> **Task goal**: Filter the listing below, please, and copy only the lines with the word "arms".

* * * * * * *

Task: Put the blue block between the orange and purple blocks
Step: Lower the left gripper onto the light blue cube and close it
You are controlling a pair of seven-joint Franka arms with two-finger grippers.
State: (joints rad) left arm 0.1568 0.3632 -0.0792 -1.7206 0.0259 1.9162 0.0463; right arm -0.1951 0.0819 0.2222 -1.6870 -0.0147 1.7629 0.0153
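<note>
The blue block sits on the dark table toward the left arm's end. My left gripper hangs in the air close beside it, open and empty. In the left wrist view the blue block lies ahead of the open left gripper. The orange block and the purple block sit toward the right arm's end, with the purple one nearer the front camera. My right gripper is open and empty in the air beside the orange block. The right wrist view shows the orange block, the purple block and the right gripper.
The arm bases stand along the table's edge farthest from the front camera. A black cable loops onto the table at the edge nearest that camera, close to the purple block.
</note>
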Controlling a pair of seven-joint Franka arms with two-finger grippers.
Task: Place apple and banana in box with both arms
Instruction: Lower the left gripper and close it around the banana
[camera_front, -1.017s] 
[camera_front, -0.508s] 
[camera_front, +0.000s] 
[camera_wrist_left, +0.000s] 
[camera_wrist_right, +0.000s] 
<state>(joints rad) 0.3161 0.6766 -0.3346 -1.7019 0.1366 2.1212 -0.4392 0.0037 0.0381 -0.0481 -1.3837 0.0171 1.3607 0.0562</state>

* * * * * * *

> **Task response**:
You are controlling a pair of seven-joint Franka arms with two-finger grippers.
Controlling a pair of seven-joint Franka arms with two-finger grippers.
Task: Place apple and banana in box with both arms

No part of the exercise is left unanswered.